Thanks Chris! Atlas now looks like it’s behaving the way it did before December 24 — stopping one-off measurements about five to ten minutes after they start — which suits my purposes nicely. As far as manual ‘deletes' go, it doesn’t look like my efforts to ‘delete' measurements as soon as I’ve been able to pick up results are working. There’s no need to fix this on my account — now that measurements are stopped automatically again, I’ll probably delete the attempted work-around from my code — but here are details in case they’re otherwise useful: The process www.globaltraceroute.com follows is this: - Create a measurement. Get a measurement ID. - Immediately begin asking for a result every five seconds until it gets one. - Display the result to the user. - New, as of yesterday, send a ‘delete’ in an attempt to stop the measurement. - Exit Yesterday, the measurements my code attempted to stop this way kept on running indefinitely, just as if it hadn’t sent a ‘delete’ request. However, if I waited five or ten minutes and ran the function that sends the delete, the measurement would stop. It was a little hard to tell that it was working because measurements would take several minutes to show up as stopped, but when they did the timestamp for the end of the measurement would match the time I ran the ‘delete’ function. Today, it’a again a little hard to tell what’s doing what. The measurements are all showing as stopped eventually. But if they had been stopped by the delete my script sent, based on what I saw yesterday I assume the stop timestamp would be within a minute or two after the start timestamp. Instead, the delete timestamp is five to ten minutes after the start timestamp, suggesting that they’re continuing to run until Atlas with your latest fix decides they’re finished. Measurement 23732704 is a random example of this — a measurement that was sent a ‘delete’ 50 seconds after creation (Dec 30 21:25:14 UTC), but didn’t stop until roughly five minutes later - 2019-12-30 21:30 per https://atlas.ripe.net/measurements/ . Alternatively, if you have a real time view into the Atlas API, you could go to www.globaltraceroute.com and create a measurement. It should then show up immediately in Atlas under the scg@gibbard.org username and go through the process outlined above. Thanks, Steve
On Dec 30, 2019, at 2:24 AM, Chris Amin <camin@ripe.net> wrote:
Hi Steve,
There was indeed a problem where measurements were not being automatically updated with a "stopped" status. This should now be fixed, but please let me know if you notice any lingering issues.
Can you confirm that the issue with manually DELETEing not having an effect still persists?

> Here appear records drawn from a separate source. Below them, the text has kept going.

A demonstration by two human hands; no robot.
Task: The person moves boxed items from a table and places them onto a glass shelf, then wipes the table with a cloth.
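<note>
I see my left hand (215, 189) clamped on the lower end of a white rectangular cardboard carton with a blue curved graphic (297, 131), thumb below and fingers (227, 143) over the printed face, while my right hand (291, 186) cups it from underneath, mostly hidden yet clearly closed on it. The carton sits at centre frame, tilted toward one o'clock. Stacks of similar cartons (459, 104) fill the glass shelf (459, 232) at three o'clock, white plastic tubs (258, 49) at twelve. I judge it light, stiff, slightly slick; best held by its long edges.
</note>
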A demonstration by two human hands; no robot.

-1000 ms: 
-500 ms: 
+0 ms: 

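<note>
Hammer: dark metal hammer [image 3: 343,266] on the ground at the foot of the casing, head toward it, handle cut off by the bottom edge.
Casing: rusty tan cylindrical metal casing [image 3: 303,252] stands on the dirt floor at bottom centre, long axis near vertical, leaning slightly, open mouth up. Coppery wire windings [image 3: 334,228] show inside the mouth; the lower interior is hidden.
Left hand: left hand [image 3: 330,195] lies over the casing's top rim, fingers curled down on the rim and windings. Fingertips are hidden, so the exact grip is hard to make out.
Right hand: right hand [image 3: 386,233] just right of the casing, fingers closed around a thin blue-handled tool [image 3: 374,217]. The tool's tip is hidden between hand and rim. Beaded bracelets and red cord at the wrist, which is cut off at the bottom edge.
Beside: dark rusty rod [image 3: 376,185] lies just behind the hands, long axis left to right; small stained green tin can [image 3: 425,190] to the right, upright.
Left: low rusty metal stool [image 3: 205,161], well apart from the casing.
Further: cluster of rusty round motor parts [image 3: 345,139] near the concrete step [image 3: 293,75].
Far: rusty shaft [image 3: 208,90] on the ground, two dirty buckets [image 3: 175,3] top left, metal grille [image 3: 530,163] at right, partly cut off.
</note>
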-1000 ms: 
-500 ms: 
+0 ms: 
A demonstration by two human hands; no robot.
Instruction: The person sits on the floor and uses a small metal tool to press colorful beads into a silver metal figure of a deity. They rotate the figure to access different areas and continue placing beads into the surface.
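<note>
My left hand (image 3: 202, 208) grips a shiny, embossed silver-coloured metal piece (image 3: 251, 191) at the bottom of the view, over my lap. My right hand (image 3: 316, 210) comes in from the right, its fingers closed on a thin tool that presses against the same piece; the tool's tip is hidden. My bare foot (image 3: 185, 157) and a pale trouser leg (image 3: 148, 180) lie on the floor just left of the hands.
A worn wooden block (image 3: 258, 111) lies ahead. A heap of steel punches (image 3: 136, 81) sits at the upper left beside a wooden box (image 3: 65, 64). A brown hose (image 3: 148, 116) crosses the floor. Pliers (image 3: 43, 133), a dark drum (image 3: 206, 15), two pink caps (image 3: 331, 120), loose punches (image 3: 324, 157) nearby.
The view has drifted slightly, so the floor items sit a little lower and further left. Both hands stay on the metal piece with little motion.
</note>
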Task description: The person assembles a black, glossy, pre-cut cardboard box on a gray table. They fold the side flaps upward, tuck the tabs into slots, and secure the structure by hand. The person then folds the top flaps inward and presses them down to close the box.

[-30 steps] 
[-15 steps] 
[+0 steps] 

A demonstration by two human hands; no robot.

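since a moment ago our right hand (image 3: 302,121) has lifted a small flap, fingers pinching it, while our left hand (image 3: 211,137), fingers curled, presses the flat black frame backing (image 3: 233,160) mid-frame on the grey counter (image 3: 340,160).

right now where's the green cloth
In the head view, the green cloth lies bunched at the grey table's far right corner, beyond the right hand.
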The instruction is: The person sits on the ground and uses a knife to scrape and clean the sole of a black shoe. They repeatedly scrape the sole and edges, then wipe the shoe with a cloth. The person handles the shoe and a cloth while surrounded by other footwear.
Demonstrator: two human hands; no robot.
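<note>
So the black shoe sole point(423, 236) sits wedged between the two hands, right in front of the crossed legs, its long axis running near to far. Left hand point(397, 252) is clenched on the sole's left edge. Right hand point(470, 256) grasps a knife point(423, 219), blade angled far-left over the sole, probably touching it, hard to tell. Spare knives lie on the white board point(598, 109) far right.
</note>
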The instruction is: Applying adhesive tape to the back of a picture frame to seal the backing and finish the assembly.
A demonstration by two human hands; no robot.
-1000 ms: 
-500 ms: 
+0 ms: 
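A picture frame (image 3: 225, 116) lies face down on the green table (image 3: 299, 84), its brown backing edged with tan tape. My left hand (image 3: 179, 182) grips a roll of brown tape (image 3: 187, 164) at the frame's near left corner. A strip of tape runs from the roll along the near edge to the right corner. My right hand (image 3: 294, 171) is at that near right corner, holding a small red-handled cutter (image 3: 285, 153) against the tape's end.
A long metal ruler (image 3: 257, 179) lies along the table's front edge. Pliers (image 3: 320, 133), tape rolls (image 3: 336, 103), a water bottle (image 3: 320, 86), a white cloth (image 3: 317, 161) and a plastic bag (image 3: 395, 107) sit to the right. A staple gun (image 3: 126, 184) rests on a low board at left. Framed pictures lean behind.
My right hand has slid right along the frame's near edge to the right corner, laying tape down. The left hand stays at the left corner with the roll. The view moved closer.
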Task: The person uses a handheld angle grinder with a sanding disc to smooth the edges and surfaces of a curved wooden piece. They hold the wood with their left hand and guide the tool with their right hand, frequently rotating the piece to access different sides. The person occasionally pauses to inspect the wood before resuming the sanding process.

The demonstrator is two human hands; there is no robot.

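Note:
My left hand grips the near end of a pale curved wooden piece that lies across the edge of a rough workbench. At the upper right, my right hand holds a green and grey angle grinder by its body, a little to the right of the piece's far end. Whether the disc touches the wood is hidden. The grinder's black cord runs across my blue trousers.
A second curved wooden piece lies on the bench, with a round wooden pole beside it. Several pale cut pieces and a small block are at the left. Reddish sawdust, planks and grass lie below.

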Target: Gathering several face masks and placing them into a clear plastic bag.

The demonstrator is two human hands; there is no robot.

If so, can you give me an example measurement ID?
Thanks, Chris Amin RIPE NCC
On 30/12/2019 06:53, Steve Gibbard wrote:
An update: I was able to ‘delete' my stuck measurements via the API, so they’re stopped now and I’m back up and running for the moment.
I also added an API command to my code to ‘delete’ measurements as soon as the results have been picked up, which I hoped would make this fix sustainable, but so far that doesn’t seem to be doing anything. Perhaps a longer delay is required between creating the measurement and sending the ‘delete’ command?
Thanks, Steve
On Dec 28, 2019, at 3:20 PM, Steve Gibbard <scg@gibbard.org> wrote:
Hi Atlas folks,
I hope you’re having a good holiday season. Sorry to interrupt it by complaining about issues.
On Christmas Eve my time (early Christmas morning your time) there was an Atlas issue where any attempt at reading measurements failed with an HTTP 500 status error. That appears to have gotten fixed on Christmas (a really big thank you to whoever worked on that) but since then it appears that while most of the one-off measurements we’ve created have delivered results very quickly, none of the measurements created since 17:00 UTC on 2019-12-25 have stopped running. As shown in the Atlas portal:
23722197 Traceroute www.globaltraceroute.com (AS13335) Test Traceroute 1 one-off 2019-12-25 22:24 Never 23722089 Traceroute archive.ubuntu.com (AS41231) Test Traceroute 1 one-off 2019-12-25 19:16 Never 23722088 Traceroute sps.prima.com.ar (AS10318) Test Traceroute 1 one-off 2019-12-25 19:14 Never 23721915 Traceroute www.globaltraceroute.com (AS13335) Test Traceroute 1 one-off 2019-12-25 17:00 Never
And on for every measurement between then and now.
Previously, the typical one-off measurement was listed with start and stop times less than 10 minutes apart.
When a user has 100 measurements running concurrently, creation of new measurements fails, which is happening for me now.
If somebody could take a look at this, I’d really appreciate it.
Thanks, Steve
-- Steve Gibbard scg@gibbard.org +1 415 717-7842 (cell)